(Beginning of Data records)

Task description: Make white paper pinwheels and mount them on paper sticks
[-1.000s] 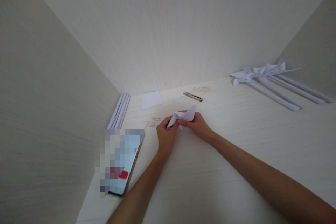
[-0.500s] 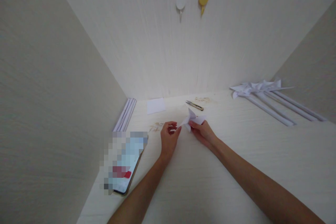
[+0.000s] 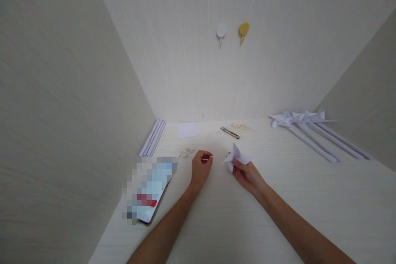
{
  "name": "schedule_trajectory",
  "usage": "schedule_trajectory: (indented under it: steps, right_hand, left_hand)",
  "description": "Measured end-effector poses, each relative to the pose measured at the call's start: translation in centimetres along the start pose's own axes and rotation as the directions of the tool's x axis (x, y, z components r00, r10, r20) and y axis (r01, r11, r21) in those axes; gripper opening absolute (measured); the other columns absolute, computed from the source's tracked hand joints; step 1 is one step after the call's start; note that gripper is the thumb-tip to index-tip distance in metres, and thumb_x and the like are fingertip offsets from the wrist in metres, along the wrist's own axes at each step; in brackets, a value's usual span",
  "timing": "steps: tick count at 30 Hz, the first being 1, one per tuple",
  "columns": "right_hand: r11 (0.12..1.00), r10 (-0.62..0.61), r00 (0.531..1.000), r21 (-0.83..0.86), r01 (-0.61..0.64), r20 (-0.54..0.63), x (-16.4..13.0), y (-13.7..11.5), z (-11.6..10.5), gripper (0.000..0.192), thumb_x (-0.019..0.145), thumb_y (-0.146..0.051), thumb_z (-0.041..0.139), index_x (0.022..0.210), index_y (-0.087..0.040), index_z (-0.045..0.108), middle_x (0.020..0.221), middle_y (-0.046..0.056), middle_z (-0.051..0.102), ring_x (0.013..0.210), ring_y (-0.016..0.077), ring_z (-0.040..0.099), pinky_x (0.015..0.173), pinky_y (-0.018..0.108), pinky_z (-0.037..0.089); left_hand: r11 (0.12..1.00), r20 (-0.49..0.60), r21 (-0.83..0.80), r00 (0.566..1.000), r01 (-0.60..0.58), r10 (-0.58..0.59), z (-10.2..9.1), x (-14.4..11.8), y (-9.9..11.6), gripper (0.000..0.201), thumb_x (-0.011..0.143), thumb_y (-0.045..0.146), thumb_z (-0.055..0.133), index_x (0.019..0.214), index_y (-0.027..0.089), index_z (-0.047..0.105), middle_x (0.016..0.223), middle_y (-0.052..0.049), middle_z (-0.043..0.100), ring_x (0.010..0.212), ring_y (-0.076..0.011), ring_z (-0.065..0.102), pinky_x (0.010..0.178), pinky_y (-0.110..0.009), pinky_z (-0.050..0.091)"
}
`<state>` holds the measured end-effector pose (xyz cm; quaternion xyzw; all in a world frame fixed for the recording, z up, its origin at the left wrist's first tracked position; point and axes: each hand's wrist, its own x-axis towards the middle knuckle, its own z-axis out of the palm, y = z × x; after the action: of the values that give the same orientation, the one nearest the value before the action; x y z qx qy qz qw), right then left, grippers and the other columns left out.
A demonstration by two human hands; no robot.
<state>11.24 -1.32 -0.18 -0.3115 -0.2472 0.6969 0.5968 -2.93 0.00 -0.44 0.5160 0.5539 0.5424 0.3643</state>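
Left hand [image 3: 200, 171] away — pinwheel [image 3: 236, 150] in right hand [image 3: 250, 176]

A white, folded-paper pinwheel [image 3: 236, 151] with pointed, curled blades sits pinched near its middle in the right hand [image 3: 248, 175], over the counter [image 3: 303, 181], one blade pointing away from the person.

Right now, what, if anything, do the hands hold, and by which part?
The right hand pinches the paper pinwheel near its middle; whether the left hand holds anything cannot be told.
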Motion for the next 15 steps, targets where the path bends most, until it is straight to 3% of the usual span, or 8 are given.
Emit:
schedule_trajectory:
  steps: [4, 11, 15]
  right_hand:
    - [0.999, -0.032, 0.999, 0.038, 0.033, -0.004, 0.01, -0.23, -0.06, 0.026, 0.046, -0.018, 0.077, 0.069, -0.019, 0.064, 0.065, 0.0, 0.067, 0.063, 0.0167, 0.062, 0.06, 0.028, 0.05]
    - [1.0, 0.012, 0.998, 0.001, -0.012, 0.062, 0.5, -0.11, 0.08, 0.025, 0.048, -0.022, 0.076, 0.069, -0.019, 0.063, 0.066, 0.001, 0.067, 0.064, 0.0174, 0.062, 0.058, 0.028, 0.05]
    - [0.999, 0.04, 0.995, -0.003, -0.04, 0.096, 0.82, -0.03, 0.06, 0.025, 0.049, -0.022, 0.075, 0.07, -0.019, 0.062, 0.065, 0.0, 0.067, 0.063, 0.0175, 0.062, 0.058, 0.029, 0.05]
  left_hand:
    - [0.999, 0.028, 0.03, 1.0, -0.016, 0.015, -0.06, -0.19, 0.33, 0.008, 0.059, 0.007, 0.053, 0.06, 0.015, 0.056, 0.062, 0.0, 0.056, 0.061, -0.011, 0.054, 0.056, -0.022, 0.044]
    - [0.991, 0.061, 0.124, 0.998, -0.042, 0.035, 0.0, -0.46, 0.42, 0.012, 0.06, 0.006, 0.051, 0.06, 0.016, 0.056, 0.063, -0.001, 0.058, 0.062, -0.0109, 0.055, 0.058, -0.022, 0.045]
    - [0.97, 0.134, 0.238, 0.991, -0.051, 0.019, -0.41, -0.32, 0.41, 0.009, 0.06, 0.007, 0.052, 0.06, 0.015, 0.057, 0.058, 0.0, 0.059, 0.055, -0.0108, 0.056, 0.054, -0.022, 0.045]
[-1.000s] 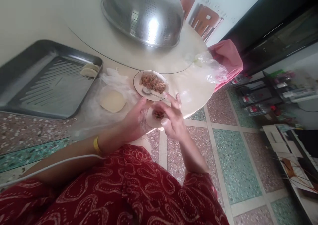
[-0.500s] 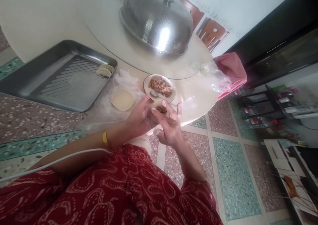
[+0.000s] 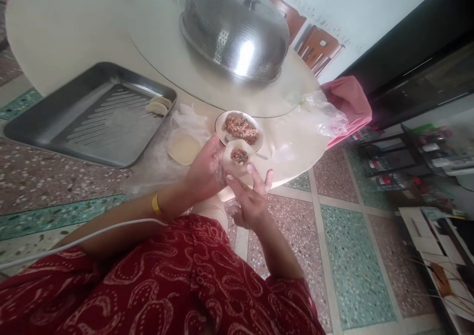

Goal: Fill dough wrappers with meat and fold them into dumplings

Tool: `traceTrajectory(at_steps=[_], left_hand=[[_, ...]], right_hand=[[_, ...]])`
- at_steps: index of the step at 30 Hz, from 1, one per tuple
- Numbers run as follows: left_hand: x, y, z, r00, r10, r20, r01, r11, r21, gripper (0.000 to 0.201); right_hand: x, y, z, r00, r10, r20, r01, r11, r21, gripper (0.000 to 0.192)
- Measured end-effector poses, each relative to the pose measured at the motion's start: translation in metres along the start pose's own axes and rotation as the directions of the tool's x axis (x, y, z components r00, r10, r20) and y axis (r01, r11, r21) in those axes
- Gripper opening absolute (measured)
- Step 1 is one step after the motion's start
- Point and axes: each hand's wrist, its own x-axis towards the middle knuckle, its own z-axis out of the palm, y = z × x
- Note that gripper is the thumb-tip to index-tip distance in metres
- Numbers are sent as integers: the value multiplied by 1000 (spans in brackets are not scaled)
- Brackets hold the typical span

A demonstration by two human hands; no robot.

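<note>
Landmark: filling plate, small and white, near the worktop edge.

1. Dumpling wrapper, round, with a dab of mixed filling at its centre. Just on the near side of the filling plate, overlapping its rim in view. Its near edge is hidden behind fingers.
2. Left hand, left of the wrapper. Fingers cupped under and around the wrapper, holding it; the fingertips beneath cannot be seen.
3. Right hand, nearer than the plate, below the wrapper. Fingers spread and loosely extended, holding nothing; whether the tips touch the wrapper's edge is hard to tell.
4. Spoon, only the handle end shows, right of the wrapper; the bowl is hidden.
5. Wrapper stack, left of the plate, on clear plastic.
6. Metal tray, farther left of the plate, with two folded dumplings at its far right corner. Left end cut off.
7. Domed steel cover, beyond the plate; top cut off.
8. Plastic bag and pink cloth, right of the plate, details blurred.

Change since half a second ago: the right hand has drawn back from over the wrapper, so the filling now shows fully.
</note>
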Motion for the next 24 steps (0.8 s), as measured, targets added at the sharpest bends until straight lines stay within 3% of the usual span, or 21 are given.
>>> traceTrajectory(at_steps=[4,9,12,14,16,19,22,24], left_hand=[[0,-1,3,1000,-2,-8,2,1000,10,64],[0,-1,3,997,82,-3,-82,996,22,53],[0,-2,1,994,100,45,-102,994,37,54],[-1,-3,1,991,123,55,-125,992,34,53],[-1,-4,2,989,138,60,-140,990,28,50],[-1,-4,3,995,82,55,-85,995,55,54],[-1,-3,3,998,54,13,-55,995,78,57],[-1,-3,2,996,91,-4,-90,991,95,51]], right_hand=[[-5,-4,2,998,58,-12,-59,998,-29,58],[-15,-7,4,996,88,-10,-88,996,5,54],[-20,-11,1,978,199,-67,-179,956,232,51],[-21,-14,-1,938,343,-47,-279,829,484,50],[-20,-16,-1,882,469,42,-370,636,677,52],[-18,-17,3,819,557,135,-410,405,818,55],[-21,-15,8,792,590,158,-381,276,882,53],[-26,-14,8,775,611,162,-387,257,886,52]])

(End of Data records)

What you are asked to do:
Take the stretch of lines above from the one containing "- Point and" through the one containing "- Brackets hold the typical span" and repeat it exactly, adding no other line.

Worked solution:
- Point and axes: each hand's wrist, its own x-axis towards the middle knuckle, its own z-axis out of the palm, y = z × x
- Note that gripper is the thumb-tip to index-tip distance in metres
- Numbers are sent as integers: the value multiplied by 1000 (spans in brackets are not scaled)
- Brackets hold the typical span

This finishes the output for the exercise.